> Supplied entries:
--- START ---

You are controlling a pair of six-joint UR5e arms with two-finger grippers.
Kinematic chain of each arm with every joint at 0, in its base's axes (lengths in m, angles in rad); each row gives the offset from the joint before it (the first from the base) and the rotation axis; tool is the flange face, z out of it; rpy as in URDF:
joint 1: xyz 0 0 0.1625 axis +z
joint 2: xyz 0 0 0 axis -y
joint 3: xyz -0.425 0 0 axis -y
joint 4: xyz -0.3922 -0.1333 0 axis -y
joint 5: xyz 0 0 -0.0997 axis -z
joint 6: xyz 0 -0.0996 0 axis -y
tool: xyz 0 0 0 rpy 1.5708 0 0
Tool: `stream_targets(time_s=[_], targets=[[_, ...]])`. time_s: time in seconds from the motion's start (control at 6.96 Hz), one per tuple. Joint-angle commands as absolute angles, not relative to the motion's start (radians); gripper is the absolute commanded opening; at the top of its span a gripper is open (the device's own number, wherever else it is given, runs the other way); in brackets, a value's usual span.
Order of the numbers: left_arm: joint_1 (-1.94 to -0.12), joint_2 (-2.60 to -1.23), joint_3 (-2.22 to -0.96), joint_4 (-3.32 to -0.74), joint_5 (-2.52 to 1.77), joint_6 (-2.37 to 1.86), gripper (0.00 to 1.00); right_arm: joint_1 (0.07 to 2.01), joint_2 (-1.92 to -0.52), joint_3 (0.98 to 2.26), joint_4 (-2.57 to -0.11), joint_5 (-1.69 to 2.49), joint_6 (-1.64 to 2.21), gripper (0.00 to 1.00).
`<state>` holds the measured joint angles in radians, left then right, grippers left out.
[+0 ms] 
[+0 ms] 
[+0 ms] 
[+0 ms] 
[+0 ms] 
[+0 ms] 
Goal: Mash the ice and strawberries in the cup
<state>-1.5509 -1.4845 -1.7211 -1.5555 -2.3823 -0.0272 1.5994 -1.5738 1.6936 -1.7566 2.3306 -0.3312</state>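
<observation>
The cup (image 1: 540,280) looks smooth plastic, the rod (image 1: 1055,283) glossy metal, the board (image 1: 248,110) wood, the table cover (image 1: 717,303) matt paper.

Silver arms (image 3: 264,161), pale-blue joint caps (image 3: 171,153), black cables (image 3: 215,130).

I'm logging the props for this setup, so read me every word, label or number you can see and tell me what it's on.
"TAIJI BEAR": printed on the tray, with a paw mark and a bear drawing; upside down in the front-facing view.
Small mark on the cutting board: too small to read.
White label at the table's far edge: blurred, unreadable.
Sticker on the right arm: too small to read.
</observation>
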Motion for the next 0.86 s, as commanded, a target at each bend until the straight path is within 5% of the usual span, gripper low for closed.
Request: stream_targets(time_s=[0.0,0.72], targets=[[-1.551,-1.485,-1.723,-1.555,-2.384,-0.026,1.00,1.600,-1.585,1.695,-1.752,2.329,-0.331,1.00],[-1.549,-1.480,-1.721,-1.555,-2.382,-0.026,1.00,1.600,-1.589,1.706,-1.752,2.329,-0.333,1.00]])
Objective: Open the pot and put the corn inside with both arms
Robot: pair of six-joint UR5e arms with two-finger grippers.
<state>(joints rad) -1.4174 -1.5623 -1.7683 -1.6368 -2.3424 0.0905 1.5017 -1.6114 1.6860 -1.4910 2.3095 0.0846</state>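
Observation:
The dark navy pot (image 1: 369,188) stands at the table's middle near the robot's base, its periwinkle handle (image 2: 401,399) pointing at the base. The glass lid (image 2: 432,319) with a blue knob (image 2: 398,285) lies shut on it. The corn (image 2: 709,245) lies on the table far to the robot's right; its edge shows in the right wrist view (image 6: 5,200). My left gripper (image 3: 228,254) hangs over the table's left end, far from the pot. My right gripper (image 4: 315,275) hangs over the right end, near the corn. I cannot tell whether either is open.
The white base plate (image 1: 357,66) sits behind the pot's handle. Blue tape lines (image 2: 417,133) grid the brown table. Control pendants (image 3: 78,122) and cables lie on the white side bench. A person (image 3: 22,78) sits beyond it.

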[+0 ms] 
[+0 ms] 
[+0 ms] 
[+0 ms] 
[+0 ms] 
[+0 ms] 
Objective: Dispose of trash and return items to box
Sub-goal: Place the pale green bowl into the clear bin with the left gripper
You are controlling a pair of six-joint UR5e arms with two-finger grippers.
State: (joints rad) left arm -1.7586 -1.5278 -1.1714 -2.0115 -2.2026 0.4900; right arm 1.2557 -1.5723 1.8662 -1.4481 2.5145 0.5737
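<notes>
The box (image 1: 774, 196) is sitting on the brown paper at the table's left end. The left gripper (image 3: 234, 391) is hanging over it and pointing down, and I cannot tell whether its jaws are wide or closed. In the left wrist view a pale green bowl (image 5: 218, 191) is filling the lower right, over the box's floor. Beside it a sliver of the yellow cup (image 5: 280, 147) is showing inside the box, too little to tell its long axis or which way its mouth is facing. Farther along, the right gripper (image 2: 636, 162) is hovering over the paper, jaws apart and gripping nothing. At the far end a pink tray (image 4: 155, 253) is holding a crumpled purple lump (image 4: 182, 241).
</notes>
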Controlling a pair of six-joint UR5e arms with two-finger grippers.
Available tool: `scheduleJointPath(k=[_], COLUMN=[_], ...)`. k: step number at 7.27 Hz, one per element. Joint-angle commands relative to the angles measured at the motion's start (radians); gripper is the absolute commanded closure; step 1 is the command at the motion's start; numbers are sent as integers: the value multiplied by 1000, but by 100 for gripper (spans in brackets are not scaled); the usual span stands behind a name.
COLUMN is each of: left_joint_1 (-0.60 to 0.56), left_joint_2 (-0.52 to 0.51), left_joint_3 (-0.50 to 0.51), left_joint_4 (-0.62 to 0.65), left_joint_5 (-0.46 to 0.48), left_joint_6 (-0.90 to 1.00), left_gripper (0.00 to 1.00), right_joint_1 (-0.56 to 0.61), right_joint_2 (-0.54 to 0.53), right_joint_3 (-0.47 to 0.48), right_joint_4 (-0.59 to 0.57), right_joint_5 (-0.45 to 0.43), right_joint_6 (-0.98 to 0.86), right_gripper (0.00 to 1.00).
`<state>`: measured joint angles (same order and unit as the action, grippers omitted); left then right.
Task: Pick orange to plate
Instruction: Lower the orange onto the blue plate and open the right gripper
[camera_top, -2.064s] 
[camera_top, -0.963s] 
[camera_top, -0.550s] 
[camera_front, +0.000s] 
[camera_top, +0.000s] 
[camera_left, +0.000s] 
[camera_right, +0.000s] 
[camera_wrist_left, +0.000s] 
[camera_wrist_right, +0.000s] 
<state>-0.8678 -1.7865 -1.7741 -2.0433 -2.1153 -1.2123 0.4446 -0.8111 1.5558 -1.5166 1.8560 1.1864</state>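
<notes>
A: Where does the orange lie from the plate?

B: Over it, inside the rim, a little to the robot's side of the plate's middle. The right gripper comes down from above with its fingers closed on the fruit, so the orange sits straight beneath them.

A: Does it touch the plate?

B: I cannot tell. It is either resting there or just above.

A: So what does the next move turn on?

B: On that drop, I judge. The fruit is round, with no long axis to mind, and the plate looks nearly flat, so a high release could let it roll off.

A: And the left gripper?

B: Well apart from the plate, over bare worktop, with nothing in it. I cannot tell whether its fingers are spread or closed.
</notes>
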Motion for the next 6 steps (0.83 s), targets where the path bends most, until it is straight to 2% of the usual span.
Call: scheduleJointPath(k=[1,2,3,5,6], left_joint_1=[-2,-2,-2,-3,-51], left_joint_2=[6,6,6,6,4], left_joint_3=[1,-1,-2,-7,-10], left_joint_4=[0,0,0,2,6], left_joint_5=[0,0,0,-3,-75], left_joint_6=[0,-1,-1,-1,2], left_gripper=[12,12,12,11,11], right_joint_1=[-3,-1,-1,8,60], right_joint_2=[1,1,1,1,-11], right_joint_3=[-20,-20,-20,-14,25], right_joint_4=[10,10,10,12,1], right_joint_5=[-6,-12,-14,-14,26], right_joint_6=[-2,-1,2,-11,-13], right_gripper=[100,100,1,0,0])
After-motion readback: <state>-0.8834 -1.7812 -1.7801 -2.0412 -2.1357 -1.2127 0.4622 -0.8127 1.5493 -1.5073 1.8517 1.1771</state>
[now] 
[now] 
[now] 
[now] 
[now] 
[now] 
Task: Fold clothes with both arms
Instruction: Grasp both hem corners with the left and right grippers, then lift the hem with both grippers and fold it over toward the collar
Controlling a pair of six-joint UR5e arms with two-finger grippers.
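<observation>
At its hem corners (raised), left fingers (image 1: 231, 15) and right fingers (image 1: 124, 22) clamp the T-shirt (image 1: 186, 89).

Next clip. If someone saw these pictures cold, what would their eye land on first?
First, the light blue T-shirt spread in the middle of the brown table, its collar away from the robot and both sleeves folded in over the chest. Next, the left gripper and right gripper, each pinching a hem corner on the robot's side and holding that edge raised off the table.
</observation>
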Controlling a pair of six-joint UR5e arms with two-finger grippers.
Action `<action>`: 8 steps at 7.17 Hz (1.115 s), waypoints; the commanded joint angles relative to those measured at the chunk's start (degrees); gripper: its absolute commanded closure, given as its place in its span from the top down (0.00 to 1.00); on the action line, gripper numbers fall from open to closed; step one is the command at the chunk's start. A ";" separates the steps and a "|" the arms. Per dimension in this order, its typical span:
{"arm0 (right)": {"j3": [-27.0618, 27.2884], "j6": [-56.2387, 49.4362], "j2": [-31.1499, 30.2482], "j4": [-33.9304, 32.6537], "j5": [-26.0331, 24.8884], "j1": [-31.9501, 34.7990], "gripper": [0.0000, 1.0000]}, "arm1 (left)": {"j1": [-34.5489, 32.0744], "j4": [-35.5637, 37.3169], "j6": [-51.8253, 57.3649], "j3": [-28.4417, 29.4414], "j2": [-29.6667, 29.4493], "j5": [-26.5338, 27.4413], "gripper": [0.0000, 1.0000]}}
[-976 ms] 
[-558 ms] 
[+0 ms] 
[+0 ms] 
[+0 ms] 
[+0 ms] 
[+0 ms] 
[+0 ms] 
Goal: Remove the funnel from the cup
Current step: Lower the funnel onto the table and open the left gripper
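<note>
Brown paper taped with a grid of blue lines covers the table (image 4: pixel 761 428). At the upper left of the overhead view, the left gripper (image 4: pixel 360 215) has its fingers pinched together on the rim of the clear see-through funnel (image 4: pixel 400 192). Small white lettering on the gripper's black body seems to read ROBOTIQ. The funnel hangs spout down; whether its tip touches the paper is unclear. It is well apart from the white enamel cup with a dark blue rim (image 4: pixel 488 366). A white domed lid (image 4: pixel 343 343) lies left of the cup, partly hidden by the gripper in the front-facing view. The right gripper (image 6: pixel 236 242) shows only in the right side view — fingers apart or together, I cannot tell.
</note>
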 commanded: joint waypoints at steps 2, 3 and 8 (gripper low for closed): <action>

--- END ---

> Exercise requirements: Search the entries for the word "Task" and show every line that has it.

> Answer section:
Task: Pick orange to plate
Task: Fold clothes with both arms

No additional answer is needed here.